ほかの本屋さんでももう少しセンスのいい汚れにくいものを作ってほしい。前に貰ったのは紙の上に薄いポリのカバーがあって二枚セットになっていた、それが全くサイズが合わないので開くたびにずれて困った。それにいつも思うのだが折り目が大きすぎる。表紙にきちんと合ってないとどうも気持ちが悪いのではずして折り直さなくてはならない、本屋さんというのは余り忙しそうには見えない(見えないところで忙しかったらゴメンだけれど)、買った時にきちんと合わせて折ってくれたら気持ちがいいと思うが。本を読むような暇人は自分で折り、忙しい人はカバーはしないのかも。

そろそろ読んでみようかなという気分になった。別段急いで読まなくてもよかったのだが、久々に金城武が主演する映画の原作だという。ミーハーなので読まなくてはいけない。
「死神の精度」伊坂幸太郎 文春文庫 345ページ (解説まで)

一応短編集なのだがまだ三話目にさしかかったところだけれど、主人公の死神というのが生か死か、生かすべきか殺すべきかを判定する。彼は人間というものや、その環境がよく分かっていないので、目に映るものが新鮮で、不思議だらけなのである。この本ちょっとおもしろいかも。

「訊きたいんだが」と私は言った。
「何だよ、おっさん」阿久津は乱暴に言うが、昨日よりは親しさを見せた。
「藤田はどういう男なんだ?」
「馬鹿にしてんのか」
「俺の知っているやくざとは、印象が違う」
 阿久津はそこで意表を衝かれたかのように、はっとして、その後で顔を綻ばしそうになった。けれそすぐに顔を引き締め、「そりゃ、そうだ。藤田さんは珍しい。珍しいくらいに格好いい男なんだよ」と無理やりに作った不貞腐れた口調で答えた。

もし阿久津のように、ひそかに兄貴を褒められたいと思っているところに、不意に誰かに褒められたら、驚いてどんな顔をしたらいいか分からないだろう。褒められたいと思っていることでもそれは自分が基準なので比べるほどのことはないのであって、あからさまには言ってほしくないが、といっても誰かにちょっとでも認めてほしいということはある。だがそれは大げさに褒められるとくすぐったいくらいの些細なことの方が多い。実は死神は兄貴・親父がよく分からず実際の親をさすのではなく役職としての親だと解釈する
冷静に見ればたいしたことは無くて褒められるのはお門違いだというくらいなものだが自分の尺度としては褒めてもらってもいいかもしれないと思っている。
それがおおっぴらに褒められるともっと優れたものはたくさんあるし人前で褒められる基準には到底満たないということは分かっている。だから素直に礼がいえないということもある。褒められたらかえって表ざたにはしないでほしかったという思いの方が強くなることもある、そんな面倒くさい気持ちがここを読んでにやっとする。

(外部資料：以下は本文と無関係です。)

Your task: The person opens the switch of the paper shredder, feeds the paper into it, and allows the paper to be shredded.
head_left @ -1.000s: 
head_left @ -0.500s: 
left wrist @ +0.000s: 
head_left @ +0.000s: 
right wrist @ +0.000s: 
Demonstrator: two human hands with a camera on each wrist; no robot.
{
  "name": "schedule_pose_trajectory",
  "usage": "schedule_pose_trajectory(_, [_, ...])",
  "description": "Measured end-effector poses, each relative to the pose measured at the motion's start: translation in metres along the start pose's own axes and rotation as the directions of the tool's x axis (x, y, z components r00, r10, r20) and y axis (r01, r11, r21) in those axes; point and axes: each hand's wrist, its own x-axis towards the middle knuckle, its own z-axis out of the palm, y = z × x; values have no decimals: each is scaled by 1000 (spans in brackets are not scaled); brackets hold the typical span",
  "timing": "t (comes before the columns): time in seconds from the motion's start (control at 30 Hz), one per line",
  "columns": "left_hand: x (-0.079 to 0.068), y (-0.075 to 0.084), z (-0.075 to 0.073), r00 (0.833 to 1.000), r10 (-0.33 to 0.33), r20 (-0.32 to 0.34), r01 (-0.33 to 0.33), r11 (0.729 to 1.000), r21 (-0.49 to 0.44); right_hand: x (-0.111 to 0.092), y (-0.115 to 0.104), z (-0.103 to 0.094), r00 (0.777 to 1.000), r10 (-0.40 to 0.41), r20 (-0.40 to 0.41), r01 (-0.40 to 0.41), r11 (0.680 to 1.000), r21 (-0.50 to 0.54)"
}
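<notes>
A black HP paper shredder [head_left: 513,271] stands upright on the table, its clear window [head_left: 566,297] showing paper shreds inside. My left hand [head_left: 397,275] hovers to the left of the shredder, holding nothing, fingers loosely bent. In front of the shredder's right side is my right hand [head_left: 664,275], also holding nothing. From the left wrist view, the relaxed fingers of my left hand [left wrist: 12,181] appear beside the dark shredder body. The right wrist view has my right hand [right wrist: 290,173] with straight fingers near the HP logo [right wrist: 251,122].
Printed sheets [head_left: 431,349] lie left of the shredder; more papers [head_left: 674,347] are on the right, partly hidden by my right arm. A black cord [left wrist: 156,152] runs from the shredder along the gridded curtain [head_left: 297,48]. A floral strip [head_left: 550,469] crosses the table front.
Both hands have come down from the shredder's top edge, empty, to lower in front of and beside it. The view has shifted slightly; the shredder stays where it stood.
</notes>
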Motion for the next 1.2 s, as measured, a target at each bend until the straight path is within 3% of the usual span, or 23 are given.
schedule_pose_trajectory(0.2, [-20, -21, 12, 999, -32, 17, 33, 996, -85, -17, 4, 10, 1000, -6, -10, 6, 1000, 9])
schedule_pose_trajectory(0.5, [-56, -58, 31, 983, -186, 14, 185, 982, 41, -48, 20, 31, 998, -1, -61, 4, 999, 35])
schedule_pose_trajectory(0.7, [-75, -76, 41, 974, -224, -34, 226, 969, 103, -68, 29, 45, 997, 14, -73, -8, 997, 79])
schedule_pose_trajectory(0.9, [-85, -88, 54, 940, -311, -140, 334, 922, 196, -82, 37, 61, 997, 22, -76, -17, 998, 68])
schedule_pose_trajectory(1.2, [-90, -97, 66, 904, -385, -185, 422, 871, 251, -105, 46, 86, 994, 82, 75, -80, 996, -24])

随所に、何気なく見逃している日常茶飯の出来事が新鮮な角度から見ることが出来て面白い。

「でもよ、これ格好いいよな。ブラウン・シュガー」
「茶色の砂糖か?」喫茶店でそういう角砂糖なら見たことがある。
「この曲だよ。知らねえのかよ、あんた。藤田さんの好きな曲なんだけど、やっぱり趣味がいい」


「藤田さんは本当の任侠の人なんだよ」阿久津が自慢げに言った。
「にんきょう?」
「そんなのも知らねえのかよ」阿久津が優越感を覗かせた。「辞書引けって、辞書」
「どういう意味なんだ?」
「弱きを助け、強きをくじく」
「クジク?」足をくじく、という言葉なら知っている。
 阿久津は言ったそばから、照れ臭さと誇らしさのせいなのか顔を紅潮させた。